(Records from a data source)

'''

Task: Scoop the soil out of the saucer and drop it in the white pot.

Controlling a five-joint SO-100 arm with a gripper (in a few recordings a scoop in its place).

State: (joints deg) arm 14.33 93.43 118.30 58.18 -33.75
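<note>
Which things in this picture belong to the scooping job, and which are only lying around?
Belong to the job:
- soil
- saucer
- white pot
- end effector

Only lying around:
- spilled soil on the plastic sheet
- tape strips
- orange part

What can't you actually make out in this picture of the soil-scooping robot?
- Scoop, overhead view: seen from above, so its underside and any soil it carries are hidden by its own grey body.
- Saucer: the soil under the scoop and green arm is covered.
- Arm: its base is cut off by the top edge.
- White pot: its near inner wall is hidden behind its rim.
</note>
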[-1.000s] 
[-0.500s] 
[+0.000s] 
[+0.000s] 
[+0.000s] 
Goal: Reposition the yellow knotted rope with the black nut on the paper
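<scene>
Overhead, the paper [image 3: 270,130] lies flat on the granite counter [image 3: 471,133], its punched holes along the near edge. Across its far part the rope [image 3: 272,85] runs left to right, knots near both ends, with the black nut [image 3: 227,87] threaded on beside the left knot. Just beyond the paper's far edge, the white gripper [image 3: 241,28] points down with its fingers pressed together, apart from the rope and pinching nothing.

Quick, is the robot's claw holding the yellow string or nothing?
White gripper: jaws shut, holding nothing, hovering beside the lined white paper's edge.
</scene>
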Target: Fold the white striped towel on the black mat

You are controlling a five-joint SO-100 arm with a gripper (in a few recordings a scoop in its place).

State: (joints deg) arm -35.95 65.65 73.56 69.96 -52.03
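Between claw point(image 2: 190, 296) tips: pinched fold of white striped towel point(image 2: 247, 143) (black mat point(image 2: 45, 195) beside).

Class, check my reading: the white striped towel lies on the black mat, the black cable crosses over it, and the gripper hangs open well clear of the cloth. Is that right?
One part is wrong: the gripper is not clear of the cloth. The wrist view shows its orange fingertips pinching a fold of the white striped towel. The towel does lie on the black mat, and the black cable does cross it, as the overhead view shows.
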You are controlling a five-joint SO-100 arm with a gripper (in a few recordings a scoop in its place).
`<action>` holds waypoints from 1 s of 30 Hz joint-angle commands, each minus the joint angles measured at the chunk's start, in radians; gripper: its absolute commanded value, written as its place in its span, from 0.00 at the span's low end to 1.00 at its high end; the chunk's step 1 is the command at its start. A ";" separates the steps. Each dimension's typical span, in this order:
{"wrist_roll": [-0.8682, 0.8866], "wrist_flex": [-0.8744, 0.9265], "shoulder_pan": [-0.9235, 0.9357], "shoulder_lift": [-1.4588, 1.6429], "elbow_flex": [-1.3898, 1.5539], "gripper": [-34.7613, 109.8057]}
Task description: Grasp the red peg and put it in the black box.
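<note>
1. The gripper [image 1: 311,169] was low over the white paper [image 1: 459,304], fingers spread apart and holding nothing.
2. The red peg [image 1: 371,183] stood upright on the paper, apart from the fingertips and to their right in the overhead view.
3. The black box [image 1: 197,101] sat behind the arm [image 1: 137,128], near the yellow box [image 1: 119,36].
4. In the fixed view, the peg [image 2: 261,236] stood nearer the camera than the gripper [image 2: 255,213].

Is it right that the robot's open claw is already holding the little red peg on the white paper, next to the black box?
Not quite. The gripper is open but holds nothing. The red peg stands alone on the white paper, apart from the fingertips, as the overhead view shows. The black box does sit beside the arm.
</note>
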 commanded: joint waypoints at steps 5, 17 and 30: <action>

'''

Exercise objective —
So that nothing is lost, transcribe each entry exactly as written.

Answer section —
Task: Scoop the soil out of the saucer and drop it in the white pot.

Controlling a five-joint SO-100 arm with a gripper (in a few recordings a scoop in its place).

State: (joints deg) arm 14.33 93.43 118.30 58.18 -33.75
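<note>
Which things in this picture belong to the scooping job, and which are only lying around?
Belong to the job:
- soil
- saucer
- white pot
- end effector

Only lying around:
- spilled soil on the plastic sheet
- tape strips
- orange part

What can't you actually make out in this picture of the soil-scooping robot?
- Scoop, overhead view: seen from above, so its underside and any soil it carries are hidden by its own grey body.
- Saucer: the soil under the scoop and green arm is covered.
- Arm: its base is cut off by the top edge.
- White pot: its near inner wall is hidden behind its rim.
</note>
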[-1.000s] 
[-0.500s] 
[+0.000s] 
[+0.000s] 
[+0.000s] 
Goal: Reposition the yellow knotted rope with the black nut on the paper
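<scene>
Overhead, the paper [image 3: 270,130] lies flat on the granite counter [image 3: 471,133], its punched holes along the near edge. Across its far part the rope [image 3: 272,85] runs left to right, knots near both ends, with the black nut [image 3: 227,87] threaded on beside the left knot. Just beyond the paper's far edge, the white gripper [image 3: 241,28] points down with its fingers pressed together, apart from the rope and pinching nothing.

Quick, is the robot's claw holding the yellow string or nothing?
White gripper: jaws shut, holding nothing, hovering beside the lined white paper's edge.
</scene>
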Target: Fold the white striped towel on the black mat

You are controlling a five-joint SO-100 arm with a gripper (in a few recordings a scoop in its place).

State: (joints deg) arm -35.95 65.65 73.56 69.96 -52.03
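Between claw point(image 2: 190, 296) tips: pinched fold of white striped towel point(image 2: 247, 143) (black mat point(image 2: 45, 195) beside).

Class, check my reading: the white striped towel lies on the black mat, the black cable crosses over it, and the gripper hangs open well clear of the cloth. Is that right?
One part is wrong: the gripper is not clear of the cloth. The wrist view shows its orange fingertips pinching a fold of the white striped towel. The towel does lie on the black mat, and the black cable does cross it, as the overhead view shows.
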You are controlling a five-joint SO-100 arm with a gripper (in a few recordings a scoop in its place).
`<action>` holds waypoints from 1 s of 30 Hz joint-angle commands, each minus the joint angles measured at the chunk's start, in radians; gripper: its absolute commanded value, written as its place in its span, from 0.00 at the span's low end to 1.00 at its high end; the chunk's step 1 is the command at its start. A ";" separates the steps. Each dimension's typical span, in this order:
{"wrist_roll": [-0.8682, 0.8866], "wrist_flex": [-0.8744, 0.9265], "shoulder_pan": [-0.9235, 0.9357], "shoulder_lift": [-1.4588, 1.6429], "elbow_flex": [-1.3898, 1.5539], "gripper": [-34.7613, 109.8057]}
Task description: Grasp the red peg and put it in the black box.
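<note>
1. The gripper [image 1: 311,169] was low over the white paper [image 1: 459,304], fingers spread apart and holding nothing.
2. The red peg [image 1: 371,183] stood upright on the paper, apart from the fingertips and to their right in the overhead view.
3. The black box [image 1: 197,101] sat behind the arm [image 1: 137,128], near the yellow box [image 1: 119,36].
4. In the fixed view, the peg [image 2: 261,236] stood nearer the camera than the gripper [image 2: 255,213].

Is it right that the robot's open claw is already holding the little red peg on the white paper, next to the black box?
Not quite. The gripper is open but holds nothing. The red peg stands alone on the white paper, apart from the fingertips, as the overhead view shows. The black box does sit beside the arm.
</note>
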 commanded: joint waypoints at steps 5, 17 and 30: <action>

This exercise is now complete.